Thousands of desperately needed public housing apartments are sitting empty across New York City — even as scores of families wait years for a place to live, a new investigation found.
The number of vacant New York City Housing Authority units more than doubled in recent years, from about 2,840 in 2022 to roughly 6,740 by 2025, according to a report on the probe released Tuesday by the city Department of Investigation.
On average, vacancies stretched to up to a year — up from four months in 2021 — a staggering slowdown for an agency facing a massive housing crunch, with 165,000 hopeful families stuck on NYCHA’s waiting list, the DOI said.
The report found that the average cost of turning over a NYCHA apartment came out to a whopping $52,000, including $17,000 for lead abatement, $25,000 for asbestos abatement and $10,000 for general renovations.
Investigators also warned that the prolonged vacancies were not only a waste of scarce housing, but also posed a public safety risk for public housing tenants.
“NYCHA apartments that sit vacant reduce the already limited availability of the city’s public housing stock, and without appropriate security measures, pose a public safety risk for public housing residents, employees and contractors,” acting DOI Commissioner Christopher Ryan said.
Police reclaimed 548 NYCHA apartments from squatters between January 2022 and May 2025, resulting in 81 arrests on charges including trespassing, drug possession and weapons offenses, investigators said.
The report found that after a tenant leaves, NYCHA staff often install a generic “move‑out” lock so that one key can open every vacant apartment in a building.
That practice, combined with the lack of regular security inspections, has left empty units vulnerable to crime, the DOI said.
A NYCHA spokesperson said most of the agency’s vacant units were undergoing required environmental remediation and major repairs.
A City Council report last year blamed the logjam in getting new tenants placed into empty apartments on stricter lead and asbestos rules, stalled repair funding and a bungled restructuring by NYCHA that shifted turnover work to a central office, leaving some units sitting empty for months with no progress.
Costs to get empty apartment ready for new tenants can “vary widely,” the DOI noted. Limited funding can slow down renovations, according to the report.
In the meantime, families hoping to get placed into public housing units were left to linger on NYCHA’s waitlist — for several years.

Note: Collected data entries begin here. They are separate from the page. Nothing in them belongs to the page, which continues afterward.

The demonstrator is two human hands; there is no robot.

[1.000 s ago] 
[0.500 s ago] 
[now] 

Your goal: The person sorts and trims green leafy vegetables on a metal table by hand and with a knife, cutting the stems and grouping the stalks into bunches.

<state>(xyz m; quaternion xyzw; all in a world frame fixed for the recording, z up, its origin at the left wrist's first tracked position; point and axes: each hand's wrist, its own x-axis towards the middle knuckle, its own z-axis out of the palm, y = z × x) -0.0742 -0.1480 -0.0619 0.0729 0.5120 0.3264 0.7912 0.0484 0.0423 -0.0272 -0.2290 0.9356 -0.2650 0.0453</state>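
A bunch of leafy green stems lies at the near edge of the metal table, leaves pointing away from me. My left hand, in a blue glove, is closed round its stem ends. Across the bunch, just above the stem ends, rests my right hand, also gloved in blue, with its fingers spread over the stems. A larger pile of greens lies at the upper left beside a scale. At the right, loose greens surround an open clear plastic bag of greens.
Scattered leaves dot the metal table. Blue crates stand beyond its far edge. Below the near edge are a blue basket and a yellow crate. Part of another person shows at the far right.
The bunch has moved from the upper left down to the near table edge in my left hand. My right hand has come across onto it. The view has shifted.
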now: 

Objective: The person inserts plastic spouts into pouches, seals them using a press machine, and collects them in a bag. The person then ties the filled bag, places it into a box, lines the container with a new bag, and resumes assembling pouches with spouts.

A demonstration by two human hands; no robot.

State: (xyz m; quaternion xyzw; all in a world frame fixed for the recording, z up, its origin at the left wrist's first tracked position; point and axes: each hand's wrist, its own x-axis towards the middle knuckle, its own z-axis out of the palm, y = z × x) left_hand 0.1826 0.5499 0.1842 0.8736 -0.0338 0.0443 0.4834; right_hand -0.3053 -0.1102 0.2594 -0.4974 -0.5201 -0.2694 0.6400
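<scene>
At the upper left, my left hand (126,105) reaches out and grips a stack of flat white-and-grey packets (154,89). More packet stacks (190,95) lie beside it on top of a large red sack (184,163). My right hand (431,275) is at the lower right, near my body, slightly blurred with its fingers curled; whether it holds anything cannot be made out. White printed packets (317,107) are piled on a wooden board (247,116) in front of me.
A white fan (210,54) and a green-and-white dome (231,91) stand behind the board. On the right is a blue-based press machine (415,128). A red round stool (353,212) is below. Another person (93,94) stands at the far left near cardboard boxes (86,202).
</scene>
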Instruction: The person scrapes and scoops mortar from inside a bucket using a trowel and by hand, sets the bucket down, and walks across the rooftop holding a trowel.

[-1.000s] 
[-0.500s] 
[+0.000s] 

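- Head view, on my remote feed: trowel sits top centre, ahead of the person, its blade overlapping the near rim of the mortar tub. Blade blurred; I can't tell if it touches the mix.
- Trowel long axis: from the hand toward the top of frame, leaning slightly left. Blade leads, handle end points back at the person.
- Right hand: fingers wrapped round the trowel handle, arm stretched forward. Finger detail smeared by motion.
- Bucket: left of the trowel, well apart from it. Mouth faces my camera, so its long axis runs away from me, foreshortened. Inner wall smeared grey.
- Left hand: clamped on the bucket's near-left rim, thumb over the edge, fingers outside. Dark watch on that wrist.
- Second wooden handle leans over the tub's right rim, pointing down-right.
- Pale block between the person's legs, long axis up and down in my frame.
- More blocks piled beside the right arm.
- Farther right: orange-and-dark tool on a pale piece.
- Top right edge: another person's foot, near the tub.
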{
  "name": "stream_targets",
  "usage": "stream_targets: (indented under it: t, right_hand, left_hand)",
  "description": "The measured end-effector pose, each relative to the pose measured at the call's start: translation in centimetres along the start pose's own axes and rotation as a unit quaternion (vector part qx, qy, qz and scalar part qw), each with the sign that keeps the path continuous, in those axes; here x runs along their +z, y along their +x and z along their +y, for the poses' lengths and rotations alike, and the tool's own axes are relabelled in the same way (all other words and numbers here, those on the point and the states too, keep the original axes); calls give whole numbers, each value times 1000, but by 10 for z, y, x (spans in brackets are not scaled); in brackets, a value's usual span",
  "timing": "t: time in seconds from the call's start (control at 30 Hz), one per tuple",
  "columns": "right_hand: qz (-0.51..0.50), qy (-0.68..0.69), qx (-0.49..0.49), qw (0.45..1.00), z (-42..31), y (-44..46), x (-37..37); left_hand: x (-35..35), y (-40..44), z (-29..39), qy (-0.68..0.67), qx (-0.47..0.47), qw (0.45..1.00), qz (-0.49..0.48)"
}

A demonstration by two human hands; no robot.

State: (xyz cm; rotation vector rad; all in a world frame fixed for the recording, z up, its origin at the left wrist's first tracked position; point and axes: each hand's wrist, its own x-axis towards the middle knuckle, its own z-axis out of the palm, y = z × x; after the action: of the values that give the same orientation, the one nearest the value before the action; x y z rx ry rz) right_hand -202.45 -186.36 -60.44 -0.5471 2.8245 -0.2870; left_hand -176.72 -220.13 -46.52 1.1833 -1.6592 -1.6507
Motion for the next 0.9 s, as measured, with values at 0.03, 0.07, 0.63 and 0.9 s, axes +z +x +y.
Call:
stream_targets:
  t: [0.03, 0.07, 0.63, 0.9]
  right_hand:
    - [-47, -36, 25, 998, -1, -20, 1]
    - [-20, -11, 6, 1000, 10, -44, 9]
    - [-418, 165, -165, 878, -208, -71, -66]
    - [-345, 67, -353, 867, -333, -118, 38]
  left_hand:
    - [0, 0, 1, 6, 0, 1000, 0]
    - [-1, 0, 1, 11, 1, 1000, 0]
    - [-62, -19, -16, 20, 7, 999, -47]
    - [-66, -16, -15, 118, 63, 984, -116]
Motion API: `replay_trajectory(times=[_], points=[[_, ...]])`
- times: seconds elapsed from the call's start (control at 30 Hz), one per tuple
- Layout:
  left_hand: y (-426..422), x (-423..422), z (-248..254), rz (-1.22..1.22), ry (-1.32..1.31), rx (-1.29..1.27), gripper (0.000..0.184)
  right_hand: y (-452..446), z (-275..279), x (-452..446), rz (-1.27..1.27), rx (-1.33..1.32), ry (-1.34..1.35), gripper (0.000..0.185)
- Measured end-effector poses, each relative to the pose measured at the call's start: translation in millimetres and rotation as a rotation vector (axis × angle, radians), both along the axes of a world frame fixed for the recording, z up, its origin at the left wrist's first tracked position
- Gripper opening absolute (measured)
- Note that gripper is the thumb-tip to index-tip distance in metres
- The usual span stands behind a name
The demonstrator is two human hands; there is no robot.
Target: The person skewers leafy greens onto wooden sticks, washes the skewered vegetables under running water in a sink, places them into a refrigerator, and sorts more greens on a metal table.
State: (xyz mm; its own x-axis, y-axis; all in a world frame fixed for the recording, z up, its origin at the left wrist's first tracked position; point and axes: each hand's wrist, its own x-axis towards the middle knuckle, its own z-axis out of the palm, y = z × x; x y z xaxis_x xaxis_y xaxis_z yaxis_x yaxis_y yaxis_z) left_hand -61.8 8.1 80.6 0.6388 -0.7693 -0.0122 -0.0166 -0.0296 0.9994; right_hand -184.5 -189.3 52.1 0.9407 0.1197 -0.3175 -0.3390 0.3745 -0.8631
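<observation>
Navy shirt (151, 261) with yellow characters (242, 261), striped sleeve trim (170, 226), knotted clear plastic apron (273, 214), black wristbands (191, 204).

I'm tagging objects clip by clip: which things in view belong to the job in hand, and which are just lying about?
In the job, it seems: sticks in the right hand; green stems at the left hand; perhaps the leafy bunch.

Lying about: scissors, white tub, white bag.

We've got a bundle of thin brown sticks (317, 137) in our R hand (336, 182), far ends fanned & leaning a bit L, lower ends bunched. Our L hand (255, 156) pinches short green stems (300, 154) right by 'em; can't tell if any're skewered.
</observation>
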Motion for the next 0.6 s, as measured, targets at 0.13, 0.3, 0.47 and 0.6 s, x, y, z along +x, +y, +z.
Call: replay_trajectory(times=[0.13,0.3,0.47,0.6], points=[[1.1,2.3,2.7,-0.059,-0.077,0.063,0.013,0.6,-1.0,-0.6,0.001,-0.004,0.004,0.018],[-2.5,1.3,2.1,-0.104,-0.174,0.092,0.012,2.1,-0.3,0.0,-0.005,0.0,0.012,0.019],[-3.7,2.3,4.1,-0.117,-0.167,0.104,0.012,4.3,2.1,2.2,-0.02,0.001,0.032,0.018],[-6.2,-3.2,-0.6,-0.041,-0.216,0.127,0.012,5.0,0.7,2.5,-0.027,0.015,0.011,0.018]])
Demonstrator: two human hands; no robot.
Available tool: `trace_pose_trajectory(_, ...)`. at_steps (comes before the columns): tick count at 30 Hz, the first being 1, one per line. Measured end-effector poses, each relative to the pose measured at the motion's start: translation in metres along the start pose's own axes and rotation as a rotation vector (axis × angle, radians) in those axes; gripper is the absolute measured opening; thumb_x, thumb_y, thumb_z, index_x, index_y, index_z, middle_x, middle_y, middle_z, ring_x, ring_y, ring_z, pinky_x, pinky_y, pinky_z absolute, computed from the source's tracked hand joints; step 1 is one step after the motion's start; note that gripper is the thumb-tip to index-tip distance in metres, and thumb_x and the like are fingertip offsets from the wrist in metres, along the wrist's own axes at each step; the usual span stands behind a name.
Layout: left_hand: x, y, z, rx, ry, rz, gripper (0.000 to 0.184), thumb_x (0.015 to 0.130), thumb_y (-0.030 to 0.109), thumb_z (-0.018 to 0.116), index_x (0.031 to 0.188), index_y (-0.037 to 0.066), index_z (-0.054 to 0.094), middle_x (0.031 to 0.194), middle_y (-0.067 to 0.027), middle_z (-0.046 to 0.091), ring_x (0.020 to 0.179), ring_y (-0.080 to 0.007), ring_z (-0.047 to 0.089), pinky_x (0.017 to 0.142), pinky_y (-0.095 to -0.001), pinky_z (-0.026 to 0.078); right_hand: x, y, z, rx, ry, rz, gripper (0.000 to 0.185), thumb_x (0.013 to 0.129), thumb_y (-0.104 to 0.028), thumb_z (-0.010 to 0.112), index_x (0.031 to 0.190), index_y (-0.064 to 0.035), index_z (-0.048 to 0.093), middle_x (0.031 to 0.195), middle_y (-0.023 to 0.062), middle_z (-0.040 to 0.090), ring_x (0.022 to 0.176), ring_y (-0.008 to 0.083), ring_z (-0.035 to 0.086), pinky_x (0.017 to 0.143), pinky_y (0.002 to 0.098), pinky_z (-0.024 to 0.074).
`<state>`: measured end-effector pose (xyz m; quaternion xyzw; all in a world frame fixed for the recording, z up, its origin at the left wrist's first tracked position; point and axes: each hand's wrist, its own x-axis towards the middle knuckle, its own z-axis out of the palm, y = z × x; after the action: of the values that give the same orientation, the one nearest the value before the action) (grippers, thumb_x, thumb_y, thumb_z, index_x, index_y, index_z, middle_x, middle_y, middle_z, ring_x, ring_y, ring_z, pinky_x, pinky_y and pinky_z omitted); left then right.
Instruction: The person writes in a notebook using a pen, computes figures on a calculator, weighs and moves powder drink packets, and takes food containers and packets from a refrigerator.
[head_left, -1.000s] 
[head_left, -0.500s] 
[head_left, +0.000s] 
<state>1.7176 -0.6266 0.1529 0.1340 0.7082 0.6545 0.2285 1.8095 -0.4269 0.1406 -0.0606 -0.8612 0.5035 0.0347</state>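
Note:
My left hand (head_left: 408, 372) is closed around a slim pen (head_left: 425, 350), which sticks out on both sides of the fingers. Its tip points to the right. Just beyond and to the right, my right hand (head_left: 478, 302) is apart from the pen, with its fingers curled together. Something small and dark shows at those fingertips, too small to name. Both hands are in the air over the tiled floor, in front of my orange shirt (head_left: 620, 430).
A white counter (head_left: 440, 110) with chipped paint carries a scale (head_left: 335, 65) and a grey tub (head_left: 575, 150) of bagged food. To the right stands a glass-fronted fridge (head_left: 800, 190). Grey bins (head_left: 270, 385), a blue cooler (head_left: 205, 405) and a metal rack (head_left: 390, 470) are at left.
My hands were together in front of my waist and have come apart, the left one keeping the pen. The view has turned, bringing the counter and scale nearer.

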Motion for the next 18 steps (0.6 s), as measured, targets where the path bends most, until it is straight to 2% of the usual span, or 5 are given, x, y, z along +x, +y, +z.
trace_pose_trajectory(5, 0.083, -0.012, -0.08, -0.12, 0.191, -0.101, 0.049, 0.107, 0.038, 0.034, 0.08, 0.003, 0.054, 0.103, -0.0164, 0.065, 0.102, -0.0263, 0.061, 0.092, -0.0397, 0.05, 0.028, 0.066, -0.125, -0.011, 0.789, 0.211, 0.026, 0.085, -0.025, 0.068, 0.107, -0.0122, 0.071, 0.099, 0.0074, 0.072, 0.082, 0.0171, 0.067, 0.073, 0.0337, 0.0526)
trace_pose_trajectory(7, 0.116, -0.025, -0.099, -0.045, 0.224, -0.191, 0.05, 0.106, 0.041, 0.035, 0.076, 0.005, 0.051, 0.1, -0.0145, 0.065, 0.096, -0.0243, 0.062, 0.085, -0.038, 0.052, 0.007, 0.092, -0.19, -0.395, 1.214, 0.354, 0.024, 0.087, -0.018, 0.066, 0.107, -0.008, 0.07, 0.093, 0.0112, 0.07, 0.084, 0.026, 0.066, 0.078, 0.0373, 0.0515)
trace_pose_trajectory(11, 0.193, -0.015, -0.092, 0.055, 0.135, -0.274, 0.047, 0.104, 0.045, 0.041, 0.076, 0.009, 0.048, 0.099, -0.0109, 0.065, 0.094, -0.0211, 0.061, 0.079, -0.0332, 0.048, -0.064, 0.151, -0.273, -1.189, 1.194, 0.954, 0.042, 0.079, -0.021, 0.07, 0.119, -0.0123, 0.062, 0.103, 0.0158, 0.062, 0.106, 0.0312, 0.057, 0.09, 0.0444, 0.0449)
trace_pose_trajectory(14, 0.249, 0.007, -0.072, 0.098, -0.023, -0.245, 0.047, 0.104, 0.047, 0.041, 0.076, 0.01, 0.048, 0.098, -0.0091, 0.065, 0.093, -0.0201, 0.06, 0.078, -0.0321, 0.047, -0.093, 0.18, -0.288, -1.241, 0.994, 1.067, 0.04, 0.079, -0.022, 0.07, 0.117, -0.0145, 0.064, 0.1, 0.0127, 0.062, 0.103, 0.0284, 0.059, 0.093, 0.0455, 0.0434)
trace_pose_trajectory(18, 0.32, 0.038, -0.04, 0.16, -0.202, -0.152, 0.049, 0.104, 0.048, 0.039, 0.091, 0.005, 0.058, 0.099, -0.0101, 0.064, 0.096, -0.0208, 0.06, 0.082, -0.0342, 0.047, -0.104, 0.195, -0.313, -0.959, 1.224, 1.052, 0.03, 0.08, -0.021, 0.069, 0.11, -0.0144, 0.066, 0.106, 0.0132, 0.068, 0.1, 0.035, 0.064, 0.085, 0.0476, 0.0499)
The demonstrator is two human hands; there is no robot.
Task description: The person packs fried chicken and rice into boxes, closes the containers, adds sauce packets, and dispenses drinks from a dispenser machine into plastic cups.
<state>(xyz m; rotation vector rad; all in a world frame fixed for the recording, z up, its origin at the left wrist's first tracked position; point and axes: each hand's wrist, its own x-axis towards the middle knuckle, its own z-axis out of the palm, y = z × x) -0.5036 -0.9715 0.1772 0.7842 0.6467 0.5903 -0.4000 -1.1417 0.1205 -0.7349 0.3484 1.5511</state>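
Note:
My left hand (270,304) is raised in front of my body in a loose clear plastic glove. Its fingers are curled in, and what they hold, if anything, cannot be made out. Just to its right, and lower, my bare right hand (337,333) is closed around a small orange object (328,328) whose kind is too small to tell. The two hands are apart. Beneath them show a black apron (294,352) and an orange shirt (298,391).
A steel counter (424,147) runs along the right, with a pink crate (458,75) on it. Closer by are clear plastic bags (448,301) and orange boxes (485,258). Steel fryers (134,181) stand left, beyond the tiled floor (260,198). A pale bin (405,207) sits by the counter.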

While NYCHA does not say how long it takes to move hopeful tenants into apartments, families waited more than four years on average in 2024 — 24 months longer than the standard US family, according to USA Facts.
DOI inspectors urged NYCHA officials to conduct monthly inspections of vacant units, reduce shared keys and use any new funding to speed up apartment turnarounds.
NYCHA, which runs 177,565 apartments across 2,410 buildings, said it had accepted nearly all of the DOI’s recommendations.
But the report’s shameful findings are a black mark the public housing giant amid New York’s housing crisis.
Mayor Zohran Mamdani has promoted a series of “Rental Ripoff” hearings billed as a forum for tenants to air housing grievances.
But the sessions have focused on private landlords, sidestepping the city’s role as NYCHA’s landlord — and the thousands of public units that sit idle while a massive waiting list grows.
Recent polling found roughly one‑third of New Yorkers are considering leaving the state within the next five years, citing the high cost of living among their reasons.
Most renters making less than $70,000 per year paid more than half of their income toward rent, according to the 2023 Housing and Vacancy Survey, which is conducted every three years by the US Census Bureau.
That survey put New York City’s rental vacancy rate at 1.4%, while the rental vacancy rate for apartments renting for under $1,100 per month was only 0.39%.